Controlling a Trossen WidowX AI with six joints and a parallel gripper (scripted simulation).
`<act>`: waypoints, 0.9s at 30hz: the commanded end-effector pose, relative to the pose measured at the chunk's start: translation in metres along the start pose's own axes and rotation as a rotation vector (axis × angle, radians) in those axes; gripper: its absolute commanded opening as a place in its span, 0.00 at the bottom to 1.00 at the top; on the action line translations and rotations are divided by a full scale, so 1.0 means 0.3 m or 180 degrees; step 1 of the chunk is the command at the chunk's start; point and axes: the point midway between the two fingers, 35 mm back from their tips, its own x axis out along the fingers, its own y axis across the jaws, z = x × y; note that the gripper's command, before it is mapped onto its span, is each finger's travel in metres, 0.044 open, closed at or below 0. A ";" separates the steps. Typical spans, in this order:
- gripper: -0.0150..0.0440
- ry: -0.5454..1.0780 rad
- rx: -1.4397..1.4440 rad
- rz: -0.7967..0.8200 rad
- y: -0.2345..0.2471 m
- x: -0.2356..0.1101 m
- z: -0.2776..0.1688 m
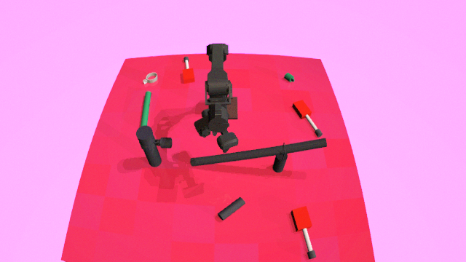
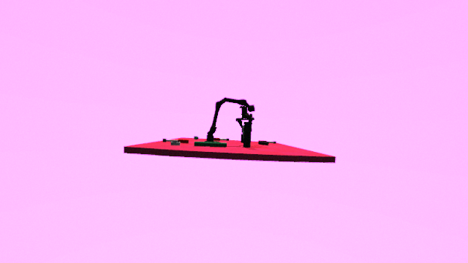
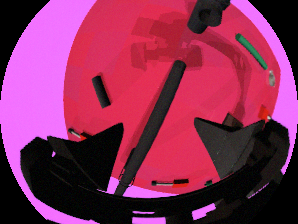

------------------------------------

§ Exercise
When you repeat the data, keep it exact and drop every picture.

§ Answer to the exercise
Controlling a Trossen WidowX AI with six joints and a parallel gripper (scripted simulation).
`<act>`: waypoints, 0.9s at 30hz: the commanded end-effector pose, relative to the pose measured at the chunk's start: translation in metres along the start pose's own axes and rotation as a rotation vector (axis × angle, radians) in those axes; gripper: its absolute commanded opening as a place in its span, 0.00 at the bottom to 1.00 at the top; on the action line translations and rotations are divided by a full scale, so 1.0 means 0.3 m or 180 degrees; step 1 of the chunk is the command at the chunk's start; point and axes: the point midway between the two fingers, 35 mm back from their tips, its own x axis out along the fingers, its own y axis across the jaws, z = x × y; note that the gripper's command, before it is mapped onto its span, is each finger's travel in metres, 0.044 open, closed at or below 0. A ";" separates the steps. Typical spans, in this order:
- gripper: -0.0150..0.0440
- ry: -0.5454..1.0780 rad
- rx: -1.4397..1.4440 rad
- rz: -0.7967..0.8200 rad
- y: -0.2345..0.2471 m
- x: -0.2356..0.1101 m
- z: -0.2776..0.1688 m

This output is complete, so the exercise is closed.